Exercise:
Wherever a line in the material contains the word "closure", copy that line.

(Beginning of Records supplied)

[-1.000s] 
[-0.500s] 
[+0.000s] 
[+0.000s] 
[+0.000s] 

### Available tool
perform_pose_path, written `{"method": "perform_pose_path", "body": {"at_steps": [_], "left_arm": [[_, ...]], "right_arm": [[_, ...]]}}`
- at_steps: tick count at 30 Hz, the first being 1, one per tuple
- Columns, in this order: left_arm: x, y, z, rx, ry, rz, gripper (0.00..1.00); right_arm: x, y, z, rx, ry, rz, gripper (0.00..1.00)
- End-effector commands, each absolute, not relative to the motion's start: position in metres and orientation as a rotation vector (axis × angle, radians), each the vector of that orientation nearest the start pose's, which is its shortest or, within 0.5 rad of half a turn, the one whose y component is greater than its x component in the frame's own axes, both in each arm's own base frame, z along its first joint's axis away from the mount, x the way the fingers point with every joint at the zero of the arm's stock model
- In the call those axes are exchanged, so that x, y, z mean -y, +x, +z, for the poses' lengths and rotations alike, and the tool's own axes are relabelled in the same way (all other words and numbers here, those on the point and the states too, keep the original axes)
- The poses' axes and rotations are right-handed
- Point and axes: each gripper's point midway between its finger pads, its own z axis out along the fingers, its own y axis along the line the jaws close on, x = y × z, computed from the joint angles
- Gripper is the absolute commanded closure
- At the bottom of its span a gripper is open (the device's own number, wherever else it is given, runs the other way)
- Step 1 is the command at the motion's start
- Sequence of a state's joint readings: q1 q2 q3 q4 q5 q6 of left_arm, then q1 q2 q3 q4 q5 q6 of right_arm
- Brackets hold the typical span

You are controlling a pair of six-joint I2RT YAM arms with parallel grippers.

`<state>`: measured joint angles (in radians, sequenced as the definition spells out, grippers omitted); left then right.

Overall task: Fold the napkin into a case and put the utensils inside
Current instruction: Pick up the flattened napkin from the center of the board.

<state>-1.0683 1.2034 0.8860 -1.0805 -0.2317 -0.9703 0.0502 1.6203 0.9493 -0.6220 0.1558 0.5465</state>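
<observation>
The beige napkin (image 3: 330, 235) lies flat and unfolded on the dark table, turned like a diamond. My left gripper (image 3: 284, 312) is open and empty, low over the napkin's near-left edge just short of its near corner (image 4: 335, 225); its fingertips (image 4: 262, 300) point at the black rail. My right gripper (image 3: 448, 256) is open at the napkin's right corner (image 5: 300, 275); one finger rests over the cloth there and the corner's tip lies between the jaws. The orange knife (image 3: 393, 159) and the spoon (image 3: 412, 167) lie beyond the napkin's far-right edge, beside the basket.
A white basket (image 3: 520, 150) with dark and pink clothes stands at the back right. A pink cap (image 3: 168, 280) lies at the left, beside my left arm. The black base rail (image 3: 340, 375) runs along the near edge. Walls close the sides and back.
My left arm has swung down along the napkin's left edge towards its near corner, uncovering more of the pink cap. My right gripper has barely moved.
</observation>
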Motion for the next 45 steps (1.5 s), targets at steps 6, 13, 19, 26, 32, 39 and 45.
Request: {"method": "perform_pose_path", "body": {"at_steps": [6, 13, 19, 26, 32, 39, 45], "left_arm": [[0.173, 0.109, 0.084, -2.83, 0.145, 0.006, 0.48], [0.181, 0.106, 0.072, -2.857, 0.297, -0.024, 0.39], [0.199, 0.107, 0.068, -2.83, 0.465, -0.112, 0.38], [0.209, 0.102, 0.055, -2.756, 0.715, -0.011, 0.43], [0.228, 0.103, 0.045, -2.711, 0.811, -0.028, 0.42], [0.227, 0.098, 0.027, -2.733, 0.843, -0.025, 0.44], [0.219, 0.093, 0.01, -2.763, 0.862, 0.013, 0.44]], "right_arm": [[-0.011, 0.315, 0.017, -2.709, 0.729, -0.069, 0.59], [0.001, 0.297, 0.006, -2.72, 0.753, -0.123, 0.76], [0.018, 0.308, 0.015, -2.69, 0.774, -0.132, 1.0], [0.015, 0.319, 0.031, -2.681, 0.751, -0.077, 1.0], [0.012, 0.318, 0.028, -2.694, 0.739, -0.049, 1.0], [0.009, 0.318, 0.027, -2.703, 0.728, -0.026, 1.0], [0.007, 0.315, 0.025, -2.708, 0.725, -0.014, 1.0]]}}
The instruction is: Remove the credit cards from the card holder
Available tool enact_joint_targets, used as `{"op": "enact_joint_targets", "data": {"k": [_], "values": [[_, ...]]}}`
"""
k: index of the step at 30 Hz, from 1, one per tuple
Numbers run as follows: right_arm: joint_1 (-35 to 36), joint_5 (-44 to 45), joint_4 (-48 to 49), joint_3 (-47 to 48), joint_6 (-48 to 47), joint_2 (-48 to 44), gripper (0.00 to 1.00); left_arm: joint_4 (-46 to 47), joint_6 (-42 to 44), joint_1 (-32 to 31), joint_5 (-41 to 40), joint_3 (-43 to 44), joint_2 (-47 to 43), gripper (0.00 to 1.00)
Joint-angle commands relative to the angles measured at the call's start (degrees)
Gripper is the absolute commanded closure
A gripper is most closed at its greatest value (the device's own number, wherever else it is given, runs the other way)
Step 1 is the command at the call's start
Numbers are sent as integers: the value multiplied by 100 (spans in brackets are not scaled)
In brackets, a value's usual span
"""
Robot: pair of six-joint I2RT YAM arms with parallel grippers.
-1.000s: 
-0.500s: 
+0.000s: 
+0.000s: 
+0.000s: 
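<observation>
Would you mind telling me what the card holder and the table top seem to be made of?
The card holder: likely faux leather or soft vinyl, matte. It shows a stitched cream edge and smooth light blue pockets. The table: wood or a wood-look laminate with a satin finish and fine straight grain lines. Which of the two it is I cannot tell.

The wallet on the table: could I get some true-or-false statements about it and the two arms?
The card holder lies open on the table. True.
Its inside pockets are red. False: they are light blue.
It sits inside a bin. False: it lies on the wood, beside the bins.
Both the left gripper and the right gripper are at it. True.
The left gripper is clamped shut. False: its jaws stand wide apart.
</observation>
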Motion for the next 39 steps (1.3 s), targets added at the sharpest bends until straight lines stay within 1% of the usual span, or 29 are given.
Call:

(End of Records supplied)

Reply:
- Gripper is the absolute commanded closure
Gripper is the absolute commanded closure

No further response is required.